▶ _What you should do_: An exact, complete printout of the listing is wanted, minus its images.
• • • • •
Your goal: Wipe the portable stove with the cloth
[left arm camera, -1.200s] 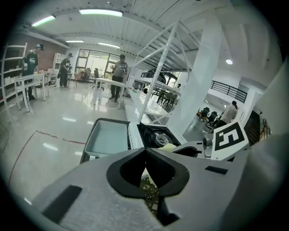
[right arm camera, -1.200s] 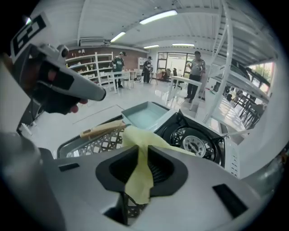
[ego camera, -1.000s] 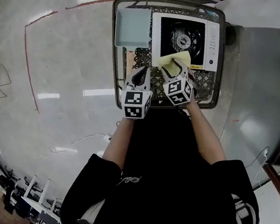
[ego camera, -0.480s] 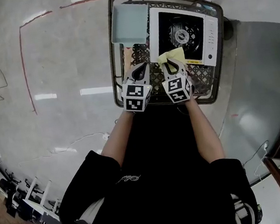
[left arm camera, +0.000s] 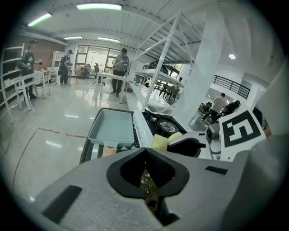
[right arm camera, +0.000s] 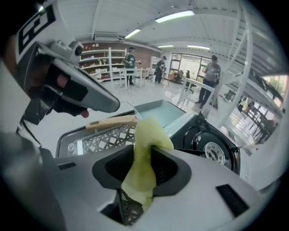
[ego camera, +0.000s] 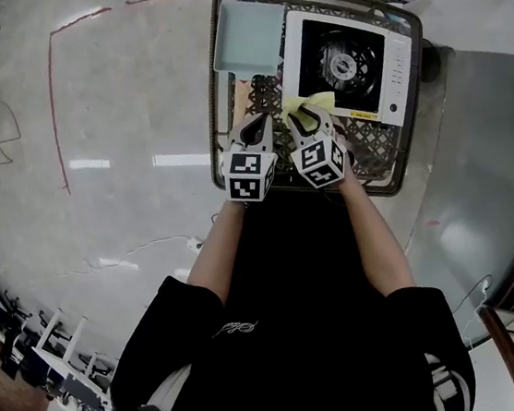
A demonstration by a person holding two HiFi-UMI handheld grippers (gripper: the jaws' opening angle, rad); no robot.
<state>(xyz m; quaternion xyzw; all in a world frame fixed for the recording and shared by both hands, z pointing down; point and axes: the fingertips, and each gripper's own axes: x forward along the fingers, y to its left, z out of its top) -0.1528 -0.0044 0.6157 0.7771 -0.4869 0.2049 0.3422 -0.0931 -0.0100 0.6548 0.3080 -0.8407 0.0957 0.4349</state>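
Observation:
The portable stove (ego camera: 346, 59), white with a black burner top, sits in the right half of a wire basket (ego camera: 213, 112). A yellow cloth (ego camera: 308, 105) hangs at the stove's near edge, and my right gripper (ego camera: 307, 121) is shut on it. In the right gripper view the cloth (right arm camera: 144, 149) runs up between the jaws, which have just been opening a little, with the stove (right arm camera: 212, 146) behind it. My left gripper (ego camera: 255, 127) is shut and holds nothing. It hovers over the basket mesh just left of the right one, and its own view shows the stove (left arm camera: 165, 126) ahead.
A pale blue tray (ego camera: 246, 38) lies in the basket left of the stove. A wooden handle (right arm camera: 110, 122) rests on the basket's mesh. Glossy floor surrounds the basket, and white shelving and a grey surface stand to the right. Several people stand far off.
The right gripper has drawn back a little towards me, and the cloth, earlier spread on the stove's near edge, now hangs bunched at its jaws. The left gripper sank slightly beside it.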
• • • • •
▶ _Task response_:
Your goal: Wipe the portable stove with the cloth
[left arm camera, -1.200s] 
[right arm camera, -1.200s] 
[ego camera, -1.000s] 
[ego camera, -0.480s] 
[left arm camera, +0.000s] 
[right arm camera, +0.000s] 
[ego camera, +0.000s] 
A demonstration by a person holding two HiFi-UMI handheld grippers (gripper: the jaws' opening angle, rad); no robot.
<state>(xyz m; quaternion xyzw; all in a world frame fixed for the recording and shared by both hands, z pointing down; point and axes: the fingertips, and each gripper's own axes: x forward along the fingers, y to its left, z out of its top) -0.1528 -0.0044 0.6157 0.7771 -0.4869 0.2049 0.3422 -0.0931 -0.0100 0.6548 0.3080 -0.8407 0.0957 0.4349</state>
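Observation:
The portable stove (ego camera: 346, 59), white with a black burner top, sits in the right half of a wire basket (ego camera: 213, 112). A yellow cloth (ego camera: 308, 105) hangs at the stove's near edge, and my right gripper (ego camera: 307, 121) is shut on it. In the right gripper view the cloth (right arm camera: 144, 149) runs up between the jaws, which have just been opening a little, with the stove (right arm camera: 212, 146) behind it. My left gripper (ego camera: 255, 127) is shut and holds nothing. It hovers over the basket mesh just left of the right one, and its own view shows the stove (left arm camera: 165, 126) ahead.
A pale blue tray (ego camera: 246, 38) lies in the basket left of the stove. A wooden handle (right arm camera: 110, 122) rests on the basket's mesh. Glossy floor surrounds the basket, and white shelving and a grey surface stand to the right. Several people stand far off.
The right gripper has drawn back a little towards me, and the cloth, earlier spread on the stove's near edge, now hangs bunched at its jaws. The left gripper sank slightly beside it.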

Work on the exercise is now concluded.